In a democracy, even a flawed one like India’s, the courts are rightly seen as the measure of last resort for seeking justice, especially in a case of violence against the marginalised or sexual violence against women. Then come along judgements that cause disbelief. The Sealdah sessions court judgement in January sentencing the prime accused in the horrific rape-murder of a trainee doctor last year in RG Kar Hospital to life imprisonment, not handing down the death penalty, was shocking. This week, the Chhattisgarh High Court held that a husband cannot be prosecuted for the offence of rape under Section 376 or unnatural sex under Section 377 of the Indian Penal Code for having unnatural sex with his wife even without her consent.

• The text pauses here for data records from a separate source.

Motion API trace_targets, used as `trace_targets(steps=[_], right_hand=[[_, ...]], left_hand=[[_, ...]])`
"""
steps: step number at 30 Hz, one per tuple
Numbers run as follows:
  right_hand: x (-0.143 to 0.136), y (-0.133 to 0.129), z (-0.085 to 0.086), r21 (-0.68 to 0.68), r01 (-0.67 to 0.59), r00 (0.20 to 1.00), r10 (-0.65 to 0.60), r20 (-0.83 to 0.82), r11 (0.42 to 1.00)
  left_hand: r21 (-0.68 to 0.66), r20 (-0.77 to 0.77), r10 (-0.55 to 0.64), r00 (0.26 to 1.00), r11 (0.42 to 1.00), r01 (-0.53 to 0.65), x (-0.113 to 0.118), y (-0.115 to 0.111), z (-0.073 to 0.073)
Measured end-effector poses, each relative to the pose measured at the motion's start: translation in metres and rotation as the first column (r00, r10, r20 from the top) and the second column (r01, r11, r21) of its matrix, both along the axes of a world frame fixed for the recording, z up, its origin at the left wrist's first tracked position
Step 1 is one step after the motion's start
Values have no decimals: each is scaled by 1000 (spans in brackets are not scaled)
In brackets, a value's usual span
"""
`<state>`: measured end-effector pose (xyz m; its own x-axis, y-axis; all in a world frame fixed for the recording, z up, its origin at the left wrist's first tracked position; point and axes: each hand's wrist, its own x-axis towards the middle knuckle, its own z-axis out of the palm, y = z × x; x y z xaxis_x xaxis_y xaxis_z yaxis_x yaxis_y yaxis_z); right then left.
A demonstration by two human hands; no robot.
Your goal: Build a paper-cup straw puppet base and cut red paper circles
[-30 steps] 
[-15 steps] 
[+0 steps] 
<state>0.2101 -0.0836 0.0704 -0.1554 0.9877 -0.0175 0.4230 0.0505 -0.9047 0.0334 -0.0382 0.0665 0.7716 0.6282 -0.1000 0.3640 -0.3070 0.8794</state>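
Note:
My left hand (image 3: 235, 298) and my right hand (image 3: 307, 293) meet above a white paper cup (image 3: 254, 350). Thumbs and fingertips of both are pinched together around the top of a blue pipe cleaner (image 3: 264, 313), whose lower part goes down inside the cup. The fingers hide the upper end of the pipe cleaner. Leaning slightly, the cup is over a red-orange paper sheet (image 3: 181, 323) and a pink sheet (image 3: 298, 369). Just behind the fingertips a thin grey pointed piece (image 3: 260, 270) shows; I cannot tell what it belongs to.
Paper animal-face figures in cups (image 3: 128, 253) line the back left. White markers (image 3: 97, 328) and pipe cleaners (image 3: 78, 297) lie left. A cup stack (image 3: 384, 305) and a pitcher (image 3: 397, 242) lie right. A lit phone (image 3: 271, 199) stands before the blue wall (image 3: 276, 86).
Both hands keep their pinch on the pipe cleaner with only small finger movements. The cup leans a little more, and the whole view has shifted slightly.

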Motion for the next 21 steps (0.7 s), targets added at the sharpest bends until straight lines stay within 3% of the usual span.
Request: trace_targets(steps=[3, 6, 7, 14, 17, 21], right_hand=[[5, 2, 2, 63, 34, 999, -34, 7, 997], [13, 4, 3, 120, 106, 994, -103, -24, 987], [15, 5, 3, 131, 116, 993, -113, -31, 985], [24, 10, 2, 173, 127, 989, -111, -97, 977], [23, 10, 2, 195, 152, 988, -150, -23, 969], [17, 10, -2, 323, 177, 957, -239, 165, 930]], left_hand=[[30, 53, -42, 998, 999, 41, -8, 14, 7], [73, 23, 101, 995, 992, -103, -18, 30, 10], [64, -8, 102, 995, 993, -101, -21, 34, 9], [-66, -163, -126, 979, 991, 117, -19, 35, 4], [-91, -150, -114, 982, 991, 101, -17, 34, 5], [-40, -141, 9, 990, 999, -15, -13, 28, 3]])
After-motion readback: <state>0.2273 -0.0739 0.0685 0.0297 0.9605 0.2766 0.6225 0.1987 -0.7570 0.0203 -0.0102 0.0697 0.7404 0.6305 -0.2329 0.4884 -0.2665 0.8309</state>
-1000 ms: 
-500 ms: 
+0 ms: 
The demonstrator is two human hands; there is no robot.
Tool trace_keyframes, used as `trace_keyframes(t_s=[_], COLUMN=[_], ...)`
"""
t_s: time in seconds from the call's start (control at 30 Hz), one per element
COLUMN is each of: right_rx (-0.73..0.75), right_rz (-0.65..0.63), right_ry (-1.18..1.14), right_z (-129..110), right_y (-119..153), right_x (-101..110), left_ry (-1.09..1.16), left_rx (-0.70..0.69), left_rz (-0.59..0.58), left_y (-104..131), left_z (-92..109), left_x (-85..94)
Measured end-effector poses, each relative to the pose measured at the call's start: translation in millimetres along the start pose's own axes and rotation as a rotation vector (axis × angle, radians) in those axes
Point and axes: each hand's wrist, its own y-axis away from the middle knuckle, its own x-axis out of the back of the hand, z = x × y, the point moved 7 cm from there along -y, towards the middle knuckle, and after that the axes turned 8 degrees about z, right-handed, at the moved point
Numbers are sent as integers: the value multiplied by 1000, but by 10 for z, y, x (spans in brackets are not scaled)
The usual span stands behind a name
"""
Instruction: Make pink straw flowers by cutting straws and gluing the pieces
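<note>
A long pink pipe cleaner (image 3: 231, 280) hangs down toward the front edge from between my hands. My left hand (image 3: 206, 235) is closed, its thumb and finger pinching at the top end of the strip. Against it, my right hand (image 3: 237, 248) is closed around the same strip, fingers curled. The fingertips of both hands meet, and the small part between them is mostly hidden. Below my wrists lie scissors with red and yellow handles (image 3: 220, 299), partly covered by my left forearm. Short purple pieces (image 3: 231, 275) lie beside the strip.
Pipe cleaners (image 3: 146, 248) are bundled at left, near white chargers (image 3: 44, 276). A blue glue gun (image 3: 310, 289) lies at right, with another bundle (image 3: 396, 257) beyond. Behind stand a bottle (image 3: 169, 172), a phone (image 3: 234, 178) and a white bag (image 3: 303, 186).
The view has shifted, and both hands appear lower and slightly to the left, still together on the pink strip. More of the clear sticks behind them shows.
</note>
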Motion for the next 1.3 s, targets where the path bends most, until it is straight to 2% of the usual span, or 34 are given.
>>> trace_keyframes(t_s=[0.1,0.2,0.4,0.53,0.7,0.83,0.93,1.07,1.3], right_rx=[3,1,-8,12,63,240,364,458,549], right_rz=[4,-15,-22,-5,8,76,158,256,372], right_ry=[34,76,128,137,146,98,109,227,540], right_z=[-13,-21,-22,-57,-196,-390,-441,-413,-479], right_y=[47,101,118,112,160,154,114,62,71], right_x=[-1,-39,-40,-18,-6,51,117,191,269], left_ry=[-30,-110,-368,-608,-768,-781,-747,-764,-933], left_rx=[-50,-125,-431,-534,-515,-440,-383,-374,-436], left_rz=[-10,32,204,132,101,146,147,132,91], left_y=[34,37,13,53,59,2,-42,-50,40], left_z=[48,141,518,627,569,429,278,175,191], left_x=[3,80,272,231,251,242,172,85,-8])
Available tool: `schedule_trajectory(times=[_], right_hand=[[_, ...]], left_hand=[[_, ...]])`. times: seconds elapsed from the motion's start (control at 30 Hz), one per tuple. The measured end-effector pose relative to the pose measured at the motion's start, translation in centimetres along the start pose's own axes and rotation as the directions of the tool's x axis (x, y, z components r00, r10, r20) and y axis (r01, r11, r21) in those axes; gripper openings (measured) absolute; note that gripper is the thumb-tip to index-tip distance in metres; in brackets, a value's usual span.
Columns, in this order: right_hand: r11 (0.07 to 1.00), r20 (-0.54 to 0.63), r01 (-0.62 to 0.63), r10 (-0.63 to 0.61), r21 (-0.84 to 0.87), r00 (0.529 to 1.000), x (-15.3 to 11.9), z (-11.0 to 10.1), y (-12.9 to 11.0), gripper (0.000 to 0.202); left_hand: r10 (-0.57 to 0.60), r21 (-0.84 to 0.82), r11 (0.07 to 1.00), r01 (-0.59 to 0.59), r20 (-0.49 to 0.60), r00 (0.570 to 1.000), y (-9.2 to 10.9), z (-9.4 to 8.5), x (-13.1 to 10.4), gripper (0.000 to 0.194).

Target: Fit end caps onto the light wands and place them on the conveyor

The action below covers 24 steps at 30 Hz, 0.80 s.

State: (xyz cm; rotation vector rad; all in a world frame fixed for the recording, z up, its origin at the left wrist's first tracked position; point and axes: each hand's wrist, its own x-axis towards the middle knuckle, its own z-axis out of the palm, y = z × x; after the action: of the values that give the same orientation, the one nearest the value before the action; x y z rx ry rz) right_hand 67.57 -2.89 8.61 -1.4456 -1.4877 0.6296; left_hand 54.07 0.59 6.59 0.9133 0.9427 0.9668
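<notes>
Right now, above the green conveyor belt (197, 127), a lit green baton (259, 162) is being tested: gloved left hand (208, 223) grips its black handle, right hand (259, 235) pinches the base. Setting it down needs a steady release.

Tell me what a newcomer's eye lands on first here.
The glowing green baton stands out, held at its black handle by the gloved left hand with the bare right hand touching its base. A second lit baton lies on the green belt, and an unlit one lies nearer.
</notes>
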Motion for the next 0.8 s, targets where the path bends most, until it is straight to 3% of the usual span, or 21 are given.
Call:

“If the age of wife is not below age of 15 years, then any sexual intercourse or sexual act by the husband with his wife cannot be termed as rape, as such absence of consent of wife for unnatural act loses its importance,” stated Justice Narendra Kumar Vyas in the case of a Jagdalpur-based man, acquitting him of the rape and murder charges he was convicted for by a trial court in Bastar in 2017. The wife had stated in her dying declaration in the hospital that the accused, her husband, had forced unnatural sex on her, causing pain and injury that, her relatives said, landed her in the hospital. The trial court handled it sensitively. The High Court, however, used the status quoist patriarchal lens that the wife must acquiesce with all that her husband dishes out. This, unfortunately, will not be the last such case.
It has brought the focus back on the complicated, awkward, and sensitive issue of marital rape and, separately, on consent. As studies and rights activists have pointed out over the years, marital rape is a reality for a large number of women and needs a place in India’s criminal jurisprudence. However, the Government of India told the Supreme Court last year that, although a husband does not have the right to violate the consent of his wife, terming such a violation as “rape” would be “excessively harsh and disproportionate.” Can it look the Jagdalpur woman’s relatives in the eye and say the same words?
If consent of a wife has no value, to accept the Chhattisgarh HC ruling, then it loses some of its power in a man-woman relationship. A National Family Health Survey in 2015-16 revealed that nearly one in every three women had experienced violence from their spouses, with some of it being sexual, which was the most under-reported. Consent matters, even in a marriage. If the judiciary, and through it the society, does not recognise this, then the women of India lose more than a sliver of hope.